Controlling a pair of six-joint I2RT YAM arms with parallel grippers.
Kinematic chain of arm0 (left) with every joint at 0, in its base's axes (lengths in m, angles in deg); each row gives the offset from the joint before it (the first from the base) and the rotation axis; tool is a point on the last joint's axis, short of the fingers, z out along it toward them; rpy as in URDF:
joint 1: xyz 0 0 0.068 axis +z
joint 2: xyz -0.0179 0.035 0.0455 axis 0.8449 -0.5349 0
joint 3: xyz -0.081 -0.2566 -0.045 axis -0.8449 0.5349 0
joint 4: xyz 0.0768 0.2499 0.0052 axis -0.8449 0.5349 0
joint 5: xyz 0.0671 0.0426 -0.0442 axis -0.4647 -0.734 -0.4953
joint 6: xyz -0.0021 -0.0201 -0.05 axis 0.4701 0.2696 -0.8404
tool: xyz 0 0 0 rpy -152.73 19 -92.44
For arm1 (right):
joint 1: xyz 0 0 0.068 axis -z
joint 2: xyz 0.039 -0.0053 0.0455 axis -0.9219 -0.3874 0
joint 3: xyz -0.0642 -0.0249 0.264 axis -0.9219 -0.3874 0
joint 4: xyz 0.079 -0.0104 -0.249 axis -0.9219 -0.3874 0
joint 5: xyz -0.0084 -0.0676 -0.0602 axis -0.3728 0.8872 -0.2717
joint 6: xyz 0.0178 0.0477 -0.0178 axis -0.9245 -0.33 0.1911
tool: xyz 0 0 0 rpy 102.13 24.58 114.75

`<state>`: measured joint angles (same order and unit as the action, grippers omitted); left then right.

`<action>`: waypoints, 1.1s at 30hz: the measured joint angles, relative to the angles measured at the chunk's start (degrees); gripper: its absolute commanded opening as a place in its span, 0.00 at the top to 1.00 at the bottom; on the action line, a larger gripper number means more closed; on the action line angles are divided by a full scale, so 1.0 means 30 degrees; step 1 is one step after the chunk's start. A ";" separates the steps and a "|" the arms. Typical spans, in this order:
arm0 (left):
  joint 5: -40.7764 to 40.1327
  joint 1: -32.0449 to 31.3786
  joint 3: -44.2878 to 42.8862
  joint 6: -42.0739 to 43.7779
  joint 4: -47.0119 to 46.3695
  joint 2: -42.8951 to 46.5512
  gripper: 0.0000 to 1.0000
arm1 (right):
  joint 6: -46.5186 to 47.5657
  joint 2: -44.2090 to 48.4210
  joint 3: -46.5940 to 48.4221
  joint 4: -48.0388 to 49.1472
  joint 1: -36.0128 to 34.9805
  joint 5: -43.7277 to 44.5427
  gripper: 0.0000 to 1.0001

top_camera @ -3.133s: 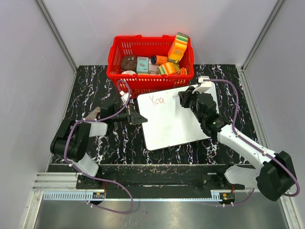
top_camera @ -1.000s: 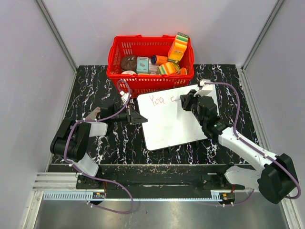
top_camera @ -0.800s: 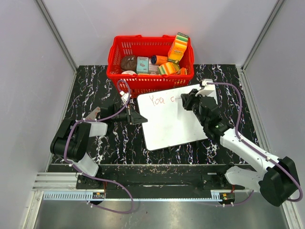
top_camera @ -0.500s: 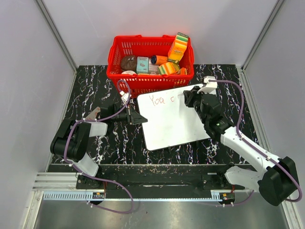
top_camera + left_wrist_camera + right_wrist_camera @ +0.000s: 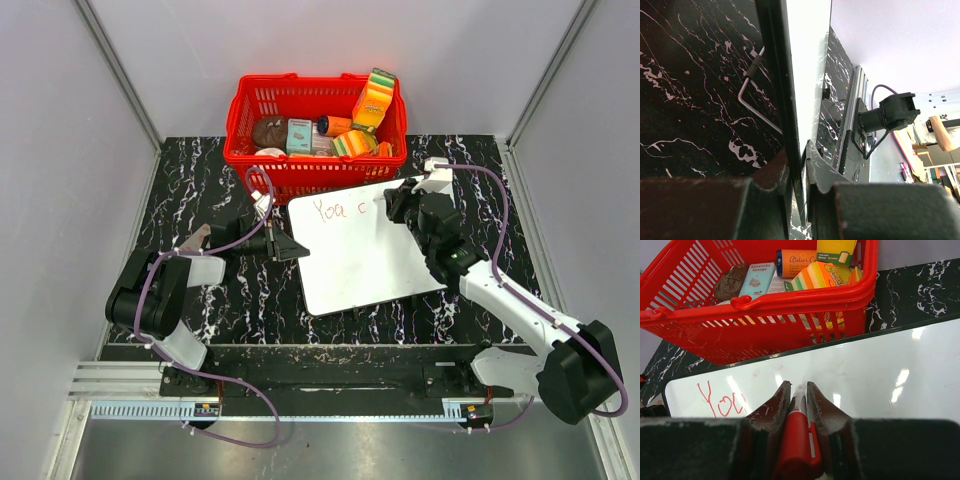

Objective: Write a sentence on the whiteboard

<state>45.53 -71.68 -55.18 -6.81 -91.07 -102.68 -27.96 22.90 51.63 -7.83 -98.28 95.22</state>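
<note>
Four red letters [image 5: 330, 209], "You c", on whiteboard [image 5: 355, 262].

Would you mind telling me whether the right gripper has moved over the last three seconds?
Yes. The right gripper has shifted slightly right along the whiteboard, away from the written "You"; a "c" now sits between.

The light is bright and even, falling from above, and the top view is sharp with only faint, soft shadows. Ahead of the right gripper [image 5: 798, 386], white glare patches sit on the whiteboard [image 5: 865, 382]. Its own fingers [image 5: 772, 407] and the red marker [image 5: 796, 440] between them are blurred. At the left gripper [image 5: 796, 152] the board's face is blown out to plain white, and the near fingers [image 5: 765, 187] are dark and out of focus.
</note>
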 measured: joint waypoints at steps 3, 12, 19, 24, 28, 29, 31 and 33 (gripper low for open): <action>0.0000 0.0000 0.0000 0.0000 0.0000 0.0000 1.00 | -0.0058 -0.0007 0.0000 0.0007 0.0000 -0.0095 1.00; 0.0000 -0.0007 0.0000 -0.0007 0.0000 0.0000 1.00 | -0.0226 -0.0335 0.0000 0.0022 0.0000 -0.0576 1.00; 0.0007 -0.0015 0.0000 0.0000 0.0000 0.0000 1.00 | -0.0306 -0.0335 -0.0007 0.0015 0.0007 -0.1217 1.00; 0.0007 -0.0015 0.0000 -0.0007 0.0000 0.0000 1.00 | -0.0335 -0.0321 -0.0015 -0.0051 0.0022 -0.1464 1.00; 0.0000 -0.0015 0.0000 -0.0007 0.0000 0.0000 1.00 | -0.0415 -0.0102 -0.0306 -0.0131 0.0022 -0.1472 1.00; 0.0000 -0.0015 0.0000 -0.0007 0.0000 0.0000 1.00 | -0.0437 -0.0007 -0.0437 -0.0131 0.0022 -0.1472 1.00; 0.0000 -0.0015 0.0000 -0.0007 0.0000 0.0000 1.00 | -0.0517 0.0189 -0.0699 -0.0138 0.0022 -0.1472 1.00; 0.0000 -0.0022 0.0000 -0.0007 0.0007 0.0000 1.00 | -0.0583 0.0342 -0.0903 -0.0146 0.0022 -0.1464 1.00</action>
<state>45.53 -71.75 -55.18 -6.84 -91.05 -102.68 -29.71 23.93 48.92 -8.27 -98.21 90.82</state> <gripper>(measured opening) 0.156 0.230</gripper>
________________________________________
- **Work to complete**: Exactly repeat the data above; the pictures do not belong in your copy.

- **Task result**:
Controlling a pair of six-joint I2RT YAM arms with parallel grippers.
Kinematic chain of arm0 (left) with every joint at 0, in its base's axes (lengths in m, angles in deg); each row gives the offset from the joint before it (the first from the base) and the rotation axis; tool is a point on the last joint's axis, short of the fingers, z out along it toward them; rpy as in URDF:
joint 1: xyz 0 0 0.068 axis +z
joint 2: xyz -0.0179 0.035 0.0455 axis 0.8449 -0.5349 0
joint 3: xyz -0.081 -0.2566 -0.045 axis -0.8449 0.5349 0
joint 4: xyz 0.0768 0.2499 0.0052 axis -0.8449 0.5349 0
joint 5: xyz 0.0671 0.0426 -0.0442 axis -0.4647 -0.734 -0.4953
joint 6: xyz -0.0021 -0.0201 -0.05 axis 0.4701 0.2696 -0.8404
tool: xyz 0 0 0 rpy -152.73 19 -92.44
For arm1 (right):
joint 1: xyz 0 0 0.068 axis -z
joint 2: xyz 0.039 -0.0053 0.0455 axis -0.9219 -0.3874 0
joint 3: xyz -0.0642 -0.0249 0.264 axis -0.9219 -0.3874 0
joint 4: xyz 0.079 -0.0104 -0.249 axis -0.9219 -0.3874 0
joint 5: xyz -0.0084 -0.0676 -0.0602 axis -0.3728 0.8872 -0.2717
joint 6: xyz 0.0178 0.0477 -0.0178 axis -0.9245 -0.33 0.1911
tool: xyz 0 0 0 rpy 102.13 24.58 114.75

`<state>`: measured joint angles (same order and unit as the action, grippers omitted); left then right.

`<action>`: waypoints, 1.1s at 30hz: the measured joint angles, relative to the angles measured at the chunk's start (degrees); gripper: its absolute commanded opening as a place in its span, 0.00 at the top to 1.00 at the bottom; on the action line, a larger gripper number means more closed; on the action line angles are divided by a full scale, so 1.0 means 30 degrees; step 1 is one step after the chunk's start. A ";" separates the steps and a "|" the arms. Typical spans, in this order:
arm0 (left):
  joint 5: -40.7764 to 40.1327
  joint 1: -32.0449 to 31.3786
  joint 3: -44.2878 to 42.8862
  joint 6: -42.0739 to 43.7779
  joint 4: -47.0119 to 46.3695
  joint 2: -42.8951 to 46.5512
  gripper: 0.0000 to 1.0000
arm1 (right):
  joint 6: -46.5186 to 47.5657
  joint 2: -44.2090 to 48.4210
  joint 3: -46.5940 to 48.4221
  joint 4: -48.0388 to 49.1472
  joint 1: -36.0128 to 34.9805
  joint 5: -43.7277 to 44.5427
  gripper: 0.0000 to 1.0001

top_camera @ -3.133s: 
top_camera @ -1.000s: 
top_camera @ -0.800s: 
top_camera @ -0.500s: 
top_camera + left_wrist_camera + right_wrist_camera @ +0.000s: 

Objective: Write a sentence on the whiteboard

<state>45.53 -71.68 -55.18 -6.81 -91.07 -102.68 -27.96 22.90 51.63 -7.83 -98.28 95.22</state>
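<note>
Four red letters [image 5: 330, 209], "You c", on whiteboard [image 5: 355, 262].

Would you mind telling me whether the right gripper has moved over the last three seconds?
Yes. The right gripper has shifted slightly right along the whiteboard, away from the written "You"; a "c" now sits between.

The light is bright and even, falling from above, and the top view is sharp with only faint, soft shadows. Ahead of the right gripper [image 5: 798, 386], white glare patches sit on the whiteboard [image 5: 865, 382]. Its own fingers [image 5: 772, 407] and the red marker [image 5: 796, 440] between them are blurred. At the left gripper [image 5: 796, 152] the board's face is blown out to plain white, and the near fingers [image 5: 765, 187] are dark and out of focus.
</note>
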 measured: joint waypoints at steps 3, 12, 19, 24, 28, 29, 31 and 33 (gripper low for open): <action>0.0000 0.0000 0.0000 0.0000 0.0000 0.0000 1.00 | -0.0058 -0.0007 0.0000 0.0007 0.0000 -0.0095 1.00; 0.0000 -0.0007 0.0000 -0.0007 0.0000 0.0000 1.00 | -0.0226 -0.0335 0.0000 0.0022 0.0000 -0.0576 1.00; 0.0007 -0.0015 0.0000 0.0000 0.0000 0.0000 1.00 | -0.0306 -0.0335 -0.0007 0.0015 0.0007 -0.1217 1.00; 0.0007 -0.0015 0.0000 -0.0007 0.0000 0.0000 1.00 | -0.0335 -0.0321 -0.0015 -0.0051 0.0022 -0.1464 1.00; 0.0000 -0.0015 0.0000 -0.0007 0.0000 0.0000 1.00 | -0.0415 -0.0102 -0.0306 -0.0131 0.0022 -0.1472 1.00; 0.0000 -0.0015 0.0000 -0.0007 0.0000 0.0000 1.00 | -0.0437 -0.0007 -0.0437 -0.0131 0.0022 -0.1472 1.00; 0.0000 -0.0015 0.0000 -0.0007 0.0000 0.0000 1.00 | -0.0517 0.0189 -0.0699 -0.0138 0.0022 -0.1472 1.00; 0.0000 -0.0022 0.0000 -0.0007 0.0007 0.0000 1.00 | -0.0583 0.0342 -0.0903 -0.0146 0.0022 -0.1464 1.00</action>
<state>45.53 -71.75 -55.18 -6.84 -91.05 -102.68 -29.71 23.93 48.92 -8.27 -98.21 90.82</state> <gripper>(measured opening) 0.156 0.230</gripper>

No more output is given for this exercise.